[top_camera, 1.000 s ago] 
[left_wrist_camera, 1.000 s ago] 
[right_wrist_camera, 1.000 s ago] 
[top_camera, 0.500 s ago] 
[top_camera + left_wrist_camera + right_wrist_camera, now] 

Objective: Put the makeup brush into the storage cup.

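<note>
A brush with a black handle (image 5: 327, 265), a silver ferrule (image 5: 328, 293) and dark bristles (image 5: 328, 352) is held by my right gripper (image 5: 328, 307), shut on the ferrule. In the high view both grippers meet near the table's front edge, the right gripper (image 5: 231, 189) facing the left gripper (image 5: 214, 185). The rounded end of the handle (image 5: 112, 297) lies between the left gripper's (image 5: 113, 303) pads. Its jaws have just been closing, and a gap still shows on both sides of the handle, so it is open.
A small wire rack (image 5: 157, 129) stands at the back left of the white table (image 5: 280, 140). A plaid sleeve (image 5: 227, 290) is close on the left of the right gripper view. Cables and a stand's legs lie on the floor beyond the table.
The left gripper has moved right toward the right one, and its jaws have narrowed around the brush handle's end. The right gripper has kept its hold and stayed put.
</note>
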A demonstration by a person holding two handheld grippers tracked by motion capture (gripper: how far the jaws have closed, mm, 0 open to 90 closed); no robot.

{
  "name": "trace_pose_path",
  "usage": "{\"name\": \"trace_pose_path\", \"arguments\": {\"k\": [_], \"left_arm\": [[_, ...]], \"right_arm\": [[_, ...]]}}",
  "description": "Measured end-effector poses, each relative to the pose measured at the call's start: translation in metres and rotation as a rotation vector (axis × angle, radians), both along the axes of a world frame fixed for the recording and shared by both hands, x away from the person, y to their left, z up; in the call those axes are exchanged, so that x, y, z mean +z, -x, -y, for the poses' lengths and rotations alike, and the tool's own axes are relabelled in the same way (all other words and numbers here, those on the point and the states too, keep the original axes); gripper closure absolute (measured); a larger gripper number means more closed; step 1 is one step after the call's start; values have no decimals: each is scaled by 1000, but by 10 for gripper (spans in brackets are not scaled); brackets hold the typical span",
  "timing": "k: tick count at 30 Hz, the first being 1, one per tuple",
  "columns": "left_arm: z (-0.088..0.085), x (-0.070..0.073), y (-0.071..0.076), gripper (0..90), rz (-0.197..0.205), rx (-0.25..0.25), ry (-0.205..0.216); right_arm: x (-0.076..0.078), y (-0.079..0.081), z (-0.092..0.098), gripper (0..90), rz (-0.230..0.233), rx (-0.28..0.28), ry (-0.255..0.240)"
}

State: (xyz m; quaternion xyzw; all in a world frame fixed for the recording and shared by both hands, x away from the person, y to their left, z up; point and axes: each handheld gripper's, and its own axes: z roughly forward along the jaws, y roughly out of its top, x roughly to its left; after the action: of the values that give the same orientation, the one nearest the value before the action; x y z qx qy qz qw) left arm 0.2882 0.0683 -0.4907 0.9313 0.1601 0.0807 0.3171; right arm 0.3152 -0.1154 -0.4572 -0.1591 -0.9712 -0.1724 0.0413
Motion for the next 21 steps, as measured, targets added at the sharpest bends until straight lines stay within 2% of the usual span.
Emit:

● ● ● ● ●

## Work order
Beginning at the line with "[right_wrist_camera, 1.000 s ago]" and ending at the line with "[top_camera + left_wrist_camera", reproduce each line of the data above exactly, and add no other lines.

## Answer box
[right_wrist_camera, 1.000 s ago] 
[top_camera, 0.500 s ago] 
[top_camera + left_wrist_camera + right_wrist_camera, now] 

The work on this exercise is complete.